For every line in the material, set down an identical one.

Raw data:
Segment Open
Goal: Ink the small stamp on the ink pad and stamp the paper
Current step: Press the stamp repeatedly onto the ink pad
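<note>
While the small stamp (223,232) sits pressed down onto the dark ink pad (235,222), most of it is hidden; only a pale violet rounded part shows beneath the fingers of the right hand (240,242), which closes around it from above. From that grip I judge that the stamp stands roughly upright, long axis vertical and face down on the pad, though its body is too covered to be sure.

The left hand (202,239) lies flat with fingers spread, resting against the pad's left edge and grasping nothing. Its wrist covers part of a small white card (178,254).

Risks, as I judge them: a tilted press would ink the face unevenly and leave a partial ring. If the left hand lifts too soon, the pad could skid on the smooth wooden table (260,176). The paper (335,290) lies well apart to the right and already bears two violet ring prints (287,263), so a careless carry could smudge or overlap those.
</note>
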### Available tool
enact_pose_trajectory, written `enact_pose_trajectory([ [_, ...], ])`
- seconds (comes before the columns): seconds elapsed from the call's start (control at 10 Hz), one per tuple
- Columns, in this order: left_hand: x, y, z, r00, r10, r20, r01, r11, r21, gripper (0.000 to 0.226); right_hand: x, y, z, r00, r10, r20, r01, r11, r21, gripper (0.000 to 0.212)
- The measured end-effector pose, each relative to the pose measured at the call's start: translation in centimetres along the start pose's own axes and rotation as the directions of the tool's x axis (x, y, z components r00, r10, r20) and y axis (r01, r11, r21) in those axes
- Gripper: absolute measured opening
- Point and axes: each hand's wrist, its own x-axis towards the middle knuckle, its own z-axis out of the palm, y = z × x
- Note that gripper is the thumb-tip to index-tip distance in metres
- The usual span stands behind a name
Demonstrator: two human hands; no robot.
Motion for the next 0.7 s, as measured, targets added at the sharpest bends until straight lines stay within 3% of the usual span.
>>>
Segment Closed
Solution below:
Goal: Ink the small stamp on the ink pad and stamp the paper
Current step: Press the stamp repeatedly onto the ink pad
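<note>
While the small stamp (223,232) sits pressed down onto the dark ink pad (235,222), most of it is hidden; only a pale violet rounded part shows beneath the fingers of the right hand (240,242), which closes around it from above. From that grip I judge that the stamp stands roughly upright, long axis vertical and face down on the pad, though its body is too covered to be sure.

The left hand (202,239) lies flat with fingers spread, resting against the pad's left edge and grasping nothing. Its wrist covers part of a small white card (178,254).

Risks, as I judge them: a tilted press would ink the face unevenly and leave a partial ring. If the left hand lifts too soon, the pad could skid on the smooth wooden table (260,176). The paper (335,290) lies well apart to the right and already bears two violet ring prints (287,263), so a careless carry could smudge or overlap those.
</note>
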### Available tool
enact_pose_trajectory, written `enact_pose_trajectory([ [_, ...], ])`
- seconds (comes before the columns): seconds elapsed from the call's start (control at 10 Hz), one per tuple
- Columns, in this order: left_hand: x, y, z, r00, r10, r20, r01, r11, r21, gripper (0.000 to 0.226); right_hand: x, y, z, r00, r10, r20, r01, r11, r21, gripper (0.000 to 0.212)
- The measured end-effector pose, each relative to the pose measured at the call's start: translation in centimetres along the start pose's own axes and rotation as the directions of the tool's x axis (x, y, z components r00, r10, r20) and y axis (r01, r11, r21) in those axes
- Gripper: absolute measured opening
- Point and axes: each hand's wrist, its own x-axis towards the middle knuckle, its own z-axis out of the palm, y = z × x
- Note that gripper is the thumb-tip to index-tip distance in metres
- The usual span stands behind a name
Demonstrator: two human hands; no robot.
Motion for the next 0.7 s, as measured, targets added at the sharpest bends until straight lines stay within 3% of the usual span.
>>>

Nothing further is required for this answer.